Capítulo XII: A Deidade da Música

98 12 0
                                    

    Ao cair da noite, prepararam-se para a hora do recolhimento. Oberom fez-se hóspede aos aposentos da imediata. Desde os galanteios da festa, Lia e Oberom passaram a partilhar o leito, embora raramente se falassem durante o decorrer do dia. Em parte pelos afazeres de imediata de Lia, e também pelas longas conversas de Oberom com Barbar Cavanha, que não só colocavam o assunto em dia, como também discutiam, ocasionalmente, acerca da melhor forma de se guiar o navio.

    Baludam, como de seu feitio, recusava com veemência camas e cobertores. Tentaram ainda oferecer-lhe uma rede no aposento compartilhado da tripulação, mas também recusou. Suas noites eram todas passadas ao relento, e a cada dia uma nova forma surpreendia a tripulação. Embora demonstrasse preferência pelo habitual pássaro pequenino e negro, aquela noite mostrava-se demasiadamente fria para seu tato. Pensou fazer-se em criatura marinha, sabia que algumas não tinham a capacidade de sentir frio, entretanto, Barbar Cavanha o proibiu, por motivos grandes demais para o entendimento de Baludam. Contentou-se então com a quente e espessa pelagem de um enorme urso, o que causou ainda mais espanto na tripulação.

    Senidêssa preparou-se para os rituais que precediam seu sono, rumando para seus aposentos e fechando a porta. Deixou seu cajado recostado em um canto e retirou as leves sedas brancas que a acompanhavam desde a fuga da ilha. Mantivera-as limpas com seus dons purificadores, e mesmo sabendo estas serem de fina costura, ainda sentia-se incomodar pelo uso de vestes. Roupas a incomodavam, estava nua em seu despertar e, se pudesse, assim permaneceria pelo resto de seus dias.

    Deitou-se na cama e sentiu seus músculos e ossos relaxarem. Fechou os olhos e respirou fundo. Procurou sentir o redor de seu quarto. Sentia a escuridão que contrastava com as luzes dos lampiões no convés, e as memórias ali contidas. Aquela madeira era velha, e suas histórias eram antigas e desconhecidas.

    Ouvira certa vez em uma das conversas de Oberom e Barbar Cavanha acerca do dia que encontraram aquela grande nau. A ocasião ocorreu há muito tempo, antes mesmo de Oiváter ascender ao trono do reino. Fora uma aventura e tanto, passada naqueles tempos em que Oberom viajara os mares com Baludam e Barbar Cavanha. Gostaria de tê-los acompanhado naquela simplicidade, quando a vida resumia-se ao encontro diário com o desconhecido.

    Expandiu sua percepção e sentiu Baludam repousando no convés. Suas vibrações estavam intensas e desordeiras, ao que tudo parecia, um pesadelo lhe incomodava o sono. Seria gentil de sua parte acalmar a mente do amigo, mas as memórias insondáveis que aquele ser de existência tão alheia à sua carregava lhe instigaram ao receio. Resolveu deixá-lo em paz.

    Visitou o sono de Oberom e apercebeu-se das intensas trocas que se faziam naqueles lençóis.

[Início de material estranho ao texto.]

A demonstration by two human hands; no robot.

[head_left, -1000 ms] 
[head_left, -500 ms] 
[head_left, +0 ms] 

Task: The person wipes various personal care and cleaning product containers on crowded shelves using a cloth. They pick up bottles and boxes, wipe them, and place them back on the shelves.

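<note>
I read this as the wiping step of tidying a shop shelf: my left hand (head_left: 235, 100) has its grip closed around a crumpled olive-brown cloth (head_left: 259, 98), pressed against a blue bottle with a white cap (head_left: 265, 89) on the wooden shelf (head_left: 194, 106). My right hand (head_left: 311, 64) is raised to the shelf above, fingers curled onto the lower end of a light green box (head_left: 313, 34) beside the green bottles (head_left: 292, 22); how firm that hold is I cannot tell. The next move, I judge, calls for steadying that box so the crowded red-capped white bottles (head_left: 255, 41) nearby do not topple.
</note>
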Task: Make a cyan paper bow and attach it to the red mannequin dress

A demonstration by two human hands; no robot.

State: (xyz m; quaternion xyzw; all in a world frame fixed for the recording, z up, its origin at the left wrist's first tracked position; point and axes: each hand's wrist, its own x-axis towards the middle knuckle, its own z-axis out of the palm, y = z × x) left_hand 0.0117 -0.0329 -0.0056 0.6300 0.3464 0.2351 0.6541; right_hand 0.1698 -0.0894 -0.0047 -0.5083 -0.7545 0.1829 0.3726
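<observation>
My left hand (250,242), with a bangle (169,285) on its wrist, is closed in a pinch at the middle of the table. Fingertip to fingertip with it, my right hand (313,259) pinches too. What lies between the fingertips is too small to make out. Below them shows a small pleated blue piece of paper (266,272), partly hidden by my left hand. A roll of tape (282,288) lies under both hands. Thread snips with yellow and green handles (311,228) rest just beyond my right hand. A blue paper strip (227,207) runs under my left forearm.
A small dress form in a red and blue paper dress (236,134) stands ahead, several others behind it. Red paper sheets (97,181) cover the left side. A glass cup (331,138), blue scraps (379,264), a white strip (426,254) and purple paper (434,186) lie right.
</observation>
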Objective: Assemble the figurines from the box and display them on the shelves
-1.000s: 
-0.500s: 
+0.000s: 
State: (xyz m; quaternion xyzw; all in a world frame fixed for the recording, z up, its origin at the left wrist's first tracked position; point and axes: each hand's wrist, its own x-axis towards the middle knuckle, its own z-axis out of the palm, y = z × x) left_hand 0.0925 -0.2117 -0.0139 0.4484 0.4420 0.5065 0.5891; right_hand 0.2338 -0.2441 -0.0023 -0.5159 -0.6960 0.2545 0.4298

Respeitando a privacidade de seu amigo, retirou sua consciência daquele lugar. Visitou também Barbar Cavanha, e surpreendeu-se com a profundidade de seu sono. Ressonava de maneira tranquila e pausada, de forma que nem mesmo sonhos ou pesadelos se formavam em sua mente.

    De forma velada e escusa, deixou sua mente vagar até os altos da grande nau, e lá localizou Aenir. Pobre rapaz, seu coração se enternecia ao presenciar a inquietude da alma de seu antigo príncipe. Nem mesmo um pequeno resquício de paz havia em seu interior, e o seu sono inquieto lhe remetia à imagens que Senidêssa não ousava se aperceber.

    Gostaria que seus dons fossem suficientes para apaziguar Aenir para o resto de sua vida, mas estaria sendo desonesta com a própria realidade se o fizesse sentir uma paz que não era verdadeira, mas sim induzida. Todas as noites, sem falhar, tocava a mente dele com seu poder e purificava seus pesadelos, fazendo-o esquecer, pelo menos durante o sono, dos desastres que lhe haviam acometido. Permitiu que sua presença atingisse o homem, e remeteu-o às lembranças que lhe eram as mais felizes. Ficou surpresa ao ver entre elas um pequenino menino sentado no colo da Grã Sacerdotisa, que sorridentemente ouvia a voz doce dela a lhe ensinar a contar as estrelas e ler as ondas.